Hal lain yang sangat erat kaitannya dengan lingkungannya adalah pernikahan dini. Pendidikan dan ekonomi yang serba kekurangan menjadi pemicu utama maraknya pernikahan dini di sana. Jadi, jika perempuan sudah beranjak 16 atau 17 tahun, orang tuanya langsung mencarikan jodoh untuknya. Tentu saja tingginya angka pernikahan dini itu sejalan dengan tingginya angka perceraian. Hal ini terjadi di wilayah hutan. Sebagian besar dari mereka bekerja sebagai buruh karet. Ada juga yang jual ikan di pinggir-pinggir jalan. Mereka menikahkan anaknya yang baru menuntaskan pendidikannya di tingkat sekolah dasar. Namun, anaknya tersebut tetap mengikuti ibunya untuk berjualan ikan di pinggir-pinggir jalan guna menambah pundi-pundi ekonomi. Hal itu tentu saja karena usianya yang masih belia.
Pesantren yang menjadi salah satu tempat pengabdiannya tidak hadir secara eksklusif dengan biaya yang melangit. Biaya yang murah sebetulnya bisa menjadi alternatif pendidikan bagi orang-orang yang memiliki latar belakang ekonomi yang pas-pasan. Bahkan, bagi orang-orang yang tinggal di Amuntai, pesantrennya membuka diri untuk dijangkau dengan pulang-pergi.
Selama ini, Lina menyampaikan ceramah tidak mengambil atau membicarakan masalah itu. Sebab, rata-rata jamaahnya di majelis taklim adalah ibu-ibu dan nenek-nenek, bukan para remaja. Jika mengajar di MAN, ia dapat memasukkan konsep-konsep eduwiyata tentang lingkungan dan moderasi.
Penghargaan / Prestasi
Saat masih di bangku aliyah, Lina pernah meraih juara 3 nasional Pospenas kaligrafi cabang hiasan mushaf tahun 2001 di Mahad Al-Zaytun, Indramayu, Jawa Barat. Ia mewakili Kalimantan Selatan.

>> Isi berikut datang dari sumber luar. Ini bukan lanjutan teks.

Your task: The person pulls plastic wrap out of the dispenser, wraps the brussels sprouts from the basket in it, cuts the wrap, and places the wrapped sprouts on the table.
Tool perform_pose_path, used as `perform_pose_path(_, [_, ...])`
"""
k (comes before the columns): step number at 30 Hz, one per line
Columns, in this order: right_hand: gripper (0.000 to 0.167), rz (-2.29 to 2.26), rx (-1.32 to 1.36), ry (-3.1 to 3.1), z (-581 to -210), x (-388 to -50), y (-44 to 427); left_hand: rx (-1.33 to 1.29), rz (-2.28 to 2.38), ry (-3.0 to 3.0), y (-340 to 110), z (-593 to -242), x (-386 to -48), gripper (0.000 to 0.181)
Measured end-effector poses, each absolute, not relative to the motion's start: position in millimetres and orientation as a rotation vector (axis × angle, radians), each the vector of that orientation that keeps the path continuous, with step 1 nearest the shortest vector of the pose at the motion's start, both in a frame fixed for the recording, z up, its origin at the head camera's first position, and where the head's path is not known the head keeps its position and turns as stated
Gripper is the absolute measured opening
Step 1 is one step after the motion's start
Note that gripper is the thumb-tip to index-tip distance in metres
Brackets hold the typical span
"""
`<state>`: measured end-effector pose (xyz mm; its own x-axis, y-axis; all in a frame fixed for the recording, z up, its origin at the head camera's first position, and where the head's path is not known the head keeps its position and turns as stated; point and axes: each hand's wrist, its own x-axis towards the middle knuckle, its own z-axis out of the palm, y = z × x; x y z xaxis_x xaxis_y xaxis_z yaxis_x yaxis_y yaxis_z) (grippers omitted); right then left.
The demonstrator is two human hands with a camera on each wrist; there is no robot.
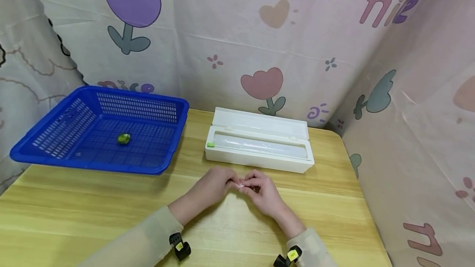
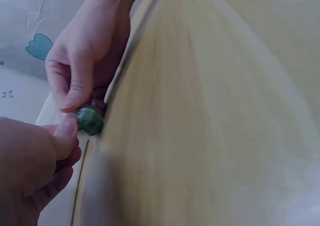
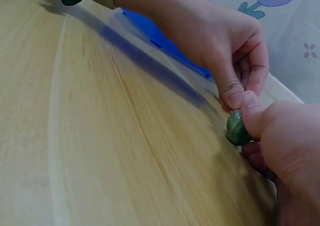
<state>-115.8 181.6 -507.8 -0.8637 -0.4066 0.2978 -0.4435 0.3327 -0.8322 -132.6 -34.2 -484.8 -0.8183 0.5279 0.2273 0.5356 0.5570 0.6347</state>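
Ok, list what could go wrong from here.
The small round green item, held at the fingertips of the left hand and right hand, might slip and roll across the table. What looks like clear film on it could tear if pulled hard. The open white box, just beyond the hands, might get knocked.

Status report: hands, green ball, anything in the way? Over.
Left hand and right hand pinching film-wrapped green ball. White box beyond hands, lid open. Nothing seen in the way.

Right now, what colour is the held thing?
The round thing is mottled green, clearest in the right wrist view.
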Motion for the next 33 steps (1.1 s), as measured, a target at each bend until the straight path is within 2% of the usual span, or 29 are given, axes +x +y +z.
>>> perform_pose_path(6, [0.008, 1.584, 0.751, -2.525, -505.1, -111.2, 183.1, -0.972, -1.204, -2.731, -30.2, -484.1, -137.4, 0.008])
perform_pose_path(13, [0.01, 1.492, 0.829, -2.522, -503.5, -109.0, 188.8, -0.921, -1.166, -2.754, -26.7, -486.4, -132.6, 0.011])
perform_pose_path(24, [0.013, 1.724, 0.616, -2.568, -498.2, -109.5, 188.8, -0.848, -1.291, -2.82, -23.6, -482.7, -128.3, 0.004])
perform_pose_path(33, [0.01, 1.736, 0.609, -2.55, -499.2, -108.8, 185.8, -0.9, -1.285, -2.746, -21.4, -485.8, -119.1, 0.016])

Sebelum berangkat ke Mesir, ia juga mengikuti Musabaqah Tilawatil Qur'an (MTQ) pada cabang perlombaan yang sama, yaitu kaligrafi hiasan mushaf. Dalam ajang itu, Lina meraih juara dua tingkat provinsi Kalimantan Selatan.
Keterampilannya dalam menulis khat kaligrafi yang diperoleh dari pondoknya, Rasyidiyah Khalidiyah. Pesantren tersebut memang menyediakan pembelajaran kaligrafi bagi santri-santrinya.
Ia juga pernah mengikuti MTQ Korpri di Padang, Sumatra Barat dalam cabang tahfiz Surat Al-Baqarah mewakili Kalimantan Selatan. Namun, ia belum ditakdirkan masuk final.
Di Mesir, ia aktif dalam organisasi Wihdah, organisasi induk keputrian persatuan pelajar dan mahasiswa Indonesia (PPMI) khusus perempuan di Mesir. Lina tercatat sebagai koordinator minat dan bakat, 2005-2006. Saat ini, Lina juga aktif dalam keanggotaan Majelis Ulama Indonesia (MUI) Hulu Sungai Utara, Amuntai Tengah, di bidang perempuan.